In the Pays Basque area of southwest of France, increasing numbers of landlords prioritise lucrative short-term holiday lets over traditional rental contracts, exacerbating the problem.
According to the Agence d’urbanisme Atlantique et Pyrénées (Audap), the area has more than 16,000 properties let out exclusively to tourists – a figure that grew 130 percent between 2016-20.
In response, local officials voted earlier this month to set tough new rules to curb holiday rentals and listings on platforms such as Airbnb in 24 Pays Basque communes including Biarritz, Bayonne and Saint-Jean-de-Luz.
The following measures will come into effect on June 1st:
- Landlords who want to use their property for short-term holiday lettings will need to offer a second property, similar in size and in the same town, with a conventional rental contract;
- Landlords cannot simply build another property to rent out alongside their Airbnb one – they must renovate a building that already exists and is being used for non-housing purposes (ie a garage).
Some landlords will struggle to meet these requirements and may be forced to offer their property onto the traditional rental market instead, thereby adding to the housing supply.

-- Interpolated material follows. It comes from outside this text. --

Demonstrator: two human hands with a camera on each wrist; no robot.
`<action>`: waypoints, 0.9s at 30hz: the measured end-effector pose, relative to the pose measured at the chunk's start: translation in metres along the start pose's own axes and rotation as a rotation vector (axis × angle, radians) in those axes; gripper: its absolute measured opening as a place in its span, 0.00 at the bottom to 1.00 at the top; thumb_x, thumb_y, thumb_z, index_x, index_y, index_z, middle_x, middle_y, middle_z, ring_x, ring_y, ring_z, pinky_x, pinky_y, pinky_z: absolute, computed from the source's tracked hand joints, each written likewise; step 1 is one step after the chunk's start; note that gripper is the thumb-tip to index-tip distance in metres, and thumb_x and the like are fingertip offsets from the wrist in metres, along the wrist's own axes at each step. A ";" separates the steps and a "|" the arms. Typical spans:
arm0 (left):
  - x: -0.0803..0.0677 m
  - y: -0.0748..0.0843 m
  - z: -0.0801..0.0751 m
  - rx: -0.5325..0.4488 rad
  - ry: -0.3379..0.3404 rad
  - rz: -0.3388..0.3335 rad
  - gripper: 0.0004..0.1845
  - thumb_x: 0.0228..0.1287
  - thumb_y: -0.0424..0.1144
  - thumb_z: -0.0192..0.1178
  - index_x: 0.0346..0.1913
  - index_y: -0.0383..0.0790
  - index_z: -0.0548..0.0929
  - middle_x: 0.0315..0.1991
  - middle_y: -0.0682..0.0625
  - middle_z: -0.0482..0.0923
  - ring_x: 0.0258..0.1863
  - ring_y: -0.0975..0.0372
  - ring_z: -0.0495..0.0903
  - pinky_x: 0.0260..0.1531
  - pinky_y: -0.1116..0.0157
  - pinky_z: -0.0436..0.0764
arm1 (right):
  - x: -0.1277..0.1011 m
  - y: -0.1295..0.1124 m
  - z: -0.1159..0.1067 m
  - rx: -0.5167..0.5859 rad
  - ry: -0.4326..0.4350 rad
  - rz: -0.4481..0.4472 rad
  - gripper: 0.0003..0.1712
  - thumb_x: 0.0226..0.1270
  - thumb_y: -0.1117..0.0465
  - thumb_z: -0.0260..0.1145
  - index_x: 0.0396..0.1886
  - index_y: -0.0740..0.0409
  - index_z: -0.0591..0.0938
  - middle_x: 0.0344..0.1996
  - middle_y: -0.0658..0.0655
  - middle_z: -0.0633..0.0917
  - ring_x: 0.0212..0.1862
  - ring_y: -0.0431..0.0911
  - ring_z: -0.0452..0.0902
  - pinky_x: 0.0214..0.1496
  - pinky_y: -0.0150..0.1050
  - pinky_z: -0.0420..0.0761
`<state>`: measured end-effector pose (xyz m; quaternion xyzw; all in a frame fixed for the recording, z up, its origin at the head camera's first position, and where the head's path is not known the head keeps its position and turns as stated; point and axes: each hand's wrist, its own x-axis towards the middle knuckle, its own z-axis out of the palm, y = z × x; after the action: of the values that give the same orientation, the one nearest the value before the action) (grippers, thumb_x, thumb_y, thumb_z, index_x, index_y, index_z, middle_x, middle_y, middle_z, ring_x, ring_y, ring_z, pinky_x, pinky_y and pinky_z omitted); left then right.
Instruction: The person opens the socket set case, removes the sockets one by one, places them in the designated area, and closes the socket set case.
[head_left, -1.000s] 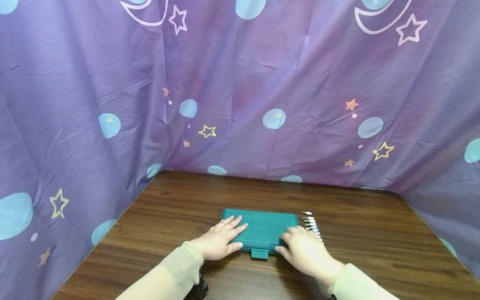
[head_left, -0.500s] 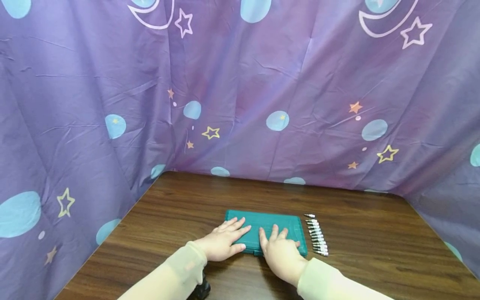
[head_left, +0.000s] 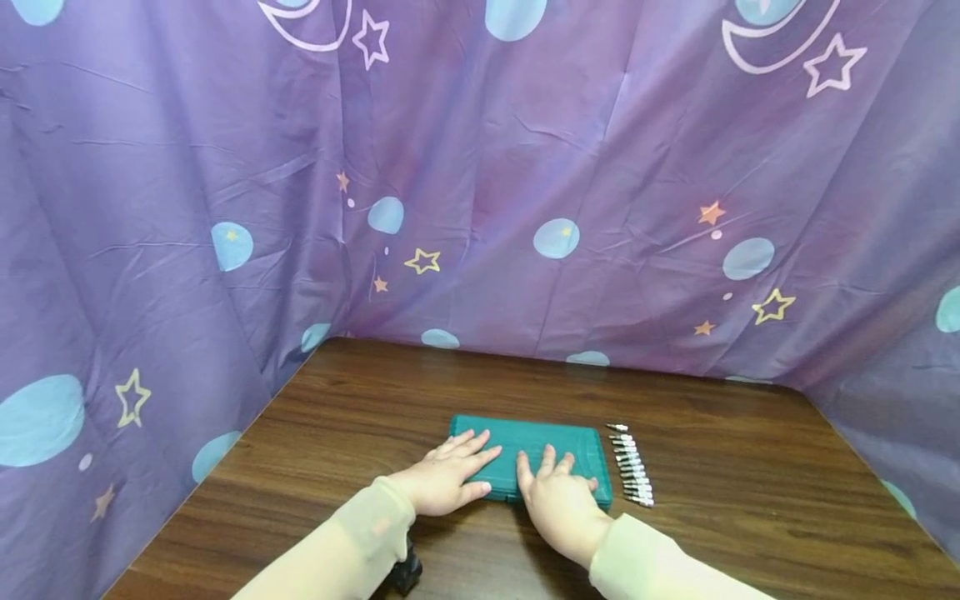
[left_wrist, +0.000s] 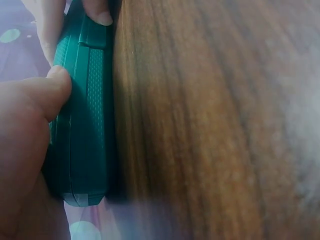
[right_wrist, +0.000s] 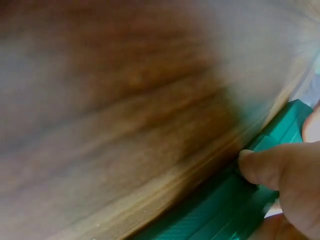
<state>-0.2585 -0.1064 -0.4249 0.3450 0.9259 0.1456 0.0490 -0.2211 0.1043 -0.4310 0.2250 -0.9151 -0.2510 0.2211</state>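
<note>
Fingers (head_left: pixel 471 444) spread flat, both hands press a shut teal plastic case (head_left: pixel 528 445) lying near the front edge of a dark wood-grain table (head_left: pixel 720 467).

Head view: left hand (head_left: pixel 444 477) rests straight-fingered on the lid's left part, right hand (head_left: pixel 558 500) on its near middle, thumb at the front edge; a second ago it sat at the case's right end, with the front latch tab uncovered. One row of about ten silvery bits (head_left: pixel 632 467) lies at the case's 3 o'clock, just beside it; a star-and-moon purple cloth (head_left: pixel 480 183) hangs behind.
Left wrist view: a thumb (left_wrist: pixel 47 92) touches the stippled, ribbed case edge (left_wrist: pixel 85 125).
Right wrist view: blurred; a thumb tip (right_wrist: pixel 260 165) presses the teal rim (right_wrist: pixel 210 210).
</note>
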 end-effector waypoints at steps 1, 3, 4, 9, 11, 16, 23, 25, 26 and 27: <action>0.000 0.000 0.000 0.001 -0.001 0.000 0.31 0.75 0.54 0.45 0.75 0.50 0.57 0.76 0.49 0.48 0.75 0.54 0.44 0.71 0.51 0.50 | 0.000 0.000 0.000 0.009 -0.013 -0.002 0.21 0.68 0.60 0.59 0.60 0.53 0.77 0.48 0.67 0.84 0.43 0.62 0.83 0.18 0.55 0.81; 0.001 0.000 0.001 0.000 -0.004 -0.002 0.31 0.75 0.54 0.45 0.75 0.50 0.57 0.76 0.49 0.48 0.75 0.54 0.44 0.71 0.51 0.49 | 0.000 0.001 0.000 0.044 -0.049 -0.006 0.24 0.66 0.58 0.61 0.61 0.54 0.77 0.49 0.68 0.83 0.44 0.63 0.83 0.18 0.57 0.81; 0.001 0.000 0.001 0.001 -0.004 -0.002 0.31 0.75 0.54 0.45 0.75 0.50 0.57 0.76 0.48 0.48 0.75 0.54 0.44 0.71 0.52 0.49 | 0.001 0.001 0.000 0.069 -0.071 -0.007 0.26 0.64 0.57 0.62 0.62 0.55 0.76 0.50 0.69 0.82 0.44 0.64 0.82 0.19 0.58 0.80; 0.002 0.001 0.002 -0.004 -0.007 -0.005 0.30 0.75 0.53 0.46 0.75 0.50 0.58 0.76 0.49 0.48 0.75 0.54 0.44 0.70 0.49 0.52 | 0.002 0.004 -0.002 0.200 -0.174 0.001 0.40 0.52 0.49 0.69 0.64 0.60 0.73 0.53 0.74 0.78 0.48 0.69 0.79 0.21 0.63 0.79; 0.004 0.002 0.002 -0.003 -0.005 -0.005 0.30 0.75 0.53 0.46 0.75 0.51 0.58 0.76 0.49 0.48 0.75 0.54 0.44 0.69 0.47 0.54 | 0.002 0.006 -0.003 0.227 -0.195 0.009 0.42 0.50 0.48 0.69 0.65 0.60 0.72 0.54 0.75 0.77 0.49 0.70 0.78 0.22 0.65 0.79; 0.006 0.003 0.003 -0.007 -0.015 -0.014 0.30 0.74 0.54 0.46 0.75 0.52 0.57 0.77 0.50 0.47 0.75 0.55 0.43 0.70 0.47 0.53 | 0.001 0.008 -0.005 0.256 -0.202 0.015 0.42 0.49 0.50 0.68 0.65 0.61 0.72 0.55 0.76 0.76 0.50 0.71 0.76 0.23 0.66 0.78; 0.006 0.003 -0.002 -0.024 -0.025 -0.012 0.31 0.75 0.54 0.45 0.76 0.51 0.56 0.77 0.49 0.46 0.76 0.56 0.42 0.71 0.49 0.49 | 0.005 0.021 -0.008 0.401 -0.226 0.032 0.40 0.50 0.49 0.68 0.63 0.63 0.74 0.55 0.76 0.76 0.51 0.71 0.76 0.32 0.64 0.81; 0.006 0.003 -0.003 -0.022 -0.036 -0.016 0.32 0.74 0.55 0.45 0.76 0.52 0.54 0.77 0.50 0.44 0.76 0.56 0.39 0.72 0.50 0.44 | 0.007 0.033 -0.009 0.514 -0.241 0.050 0.36 0.52 0.48 0.68 0.60 0.62 0.77 0.54 0.72 0.78 0.53 0.68 0.76 0.43 0.61 0.80; 0.006 0.003 -0.003 -0.015 -0.041 -0.017 0.32 0.74 0.56 0.44 0.76 0.53 0.53 0.77 0.50 0.43 0.76 0.56 0.38 0.72 0.50 0.42 | 0.008 0.039 -0.010 0.580 -0.257 0.061 0.34 0.54 0.48 0.67 0.60 0.61 0.78 0.55 0.69 0.79 0.55 0.66 0.75 0.49 0.60 0.79; 0.005 0.003 -0.003 -0.007 -0.046 -0.016 0.33 0.74 0.56 0.44 0.77 0.53 0.52 0.77 0.50 0.42 0.76 0.56 0.36 0.72 0.50 0.40 | 0.008 0.046 -0.011 0.654 -0.269 0.069 0.33 0.57 0.48 0.66 0.59 0.60 0.78 0.55 0.67 0.80 0.56 0.64 0.75 0.54 0.58 0.77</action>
<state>-0.2613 -0.1017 -0.4209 0.3406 0.9268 0.1404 0.0727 -0.2360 0.1317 -0.3939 0.2177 -0.9751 0.0354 0.0232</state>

People renting out property in the Basque country already need to apply for a license to offer short-term holiday lettings, which are renewed every three years. Those who already have a license will need to abide by the new rules once the three-year validity period runs out.
Landlords will still be able to rent their primary residence through platforms such as Airbnb for up to 120 days per year (as is the case in the rest of France) and offer holiday bookings in properties that are rented to students for at least 9 months of the year, without submitting to the new rules.
Holiday rental rules elsewhere in France
- Primary residences
If you are absent from your property for more than 4 months of the year because of a health problem, professional reasons or because of a cas de force majeure, you can rent our your primary residence for more than 120 days of the year.
From 2019 Airbnb and other holiday rental platforms introduced a tool that blocks postings which would allow someone to book accommodation beyond the 120-day legal limit. This measure was introduced in Aix-en-Provence, Annecy, Bordeaux, Levallois-Perret, Lille, Lyon, Martigues, Menton, Neuilly-sur-Seine, Nice, Paris, Roquebrune-Cap-Martin, Saint-Cannat, Saint-Paul-de-Vence, Sète, Villeneuve-Loubet and Versailles.
If you want to sublet a property where you are the tenant via a platform like Airbnb, this is legal for up to 120 days as long as you have the permission of the property owner.
Many French towns require people renting property through Airbnb to register with the local town hall.
- Second homes
French cities and towns with more than 200,000 inhabitants require property owners to seek an authorisation from the local town hall if they want to offer holiday rentals.
Places with 50,000 inhabitants but which qualify as a zone tendue (as having a housing shortage) are also subject to these rules.
In Paris, people who wish to rent their second property to tourists are obliged to follow similar ‘compensation’ rules as those being introduced in the Pays Basque – in other words, by offering one traditional rental property for every holiday property. The difference is that in Paris, it is possible to buy an existing property and rent it out – rather than renovate a garage or an office for example.
Nice and Bordeaux also have similar compensation rules in place.
Many French towns require people landlords renting property through Airbnb to register with the local town hall.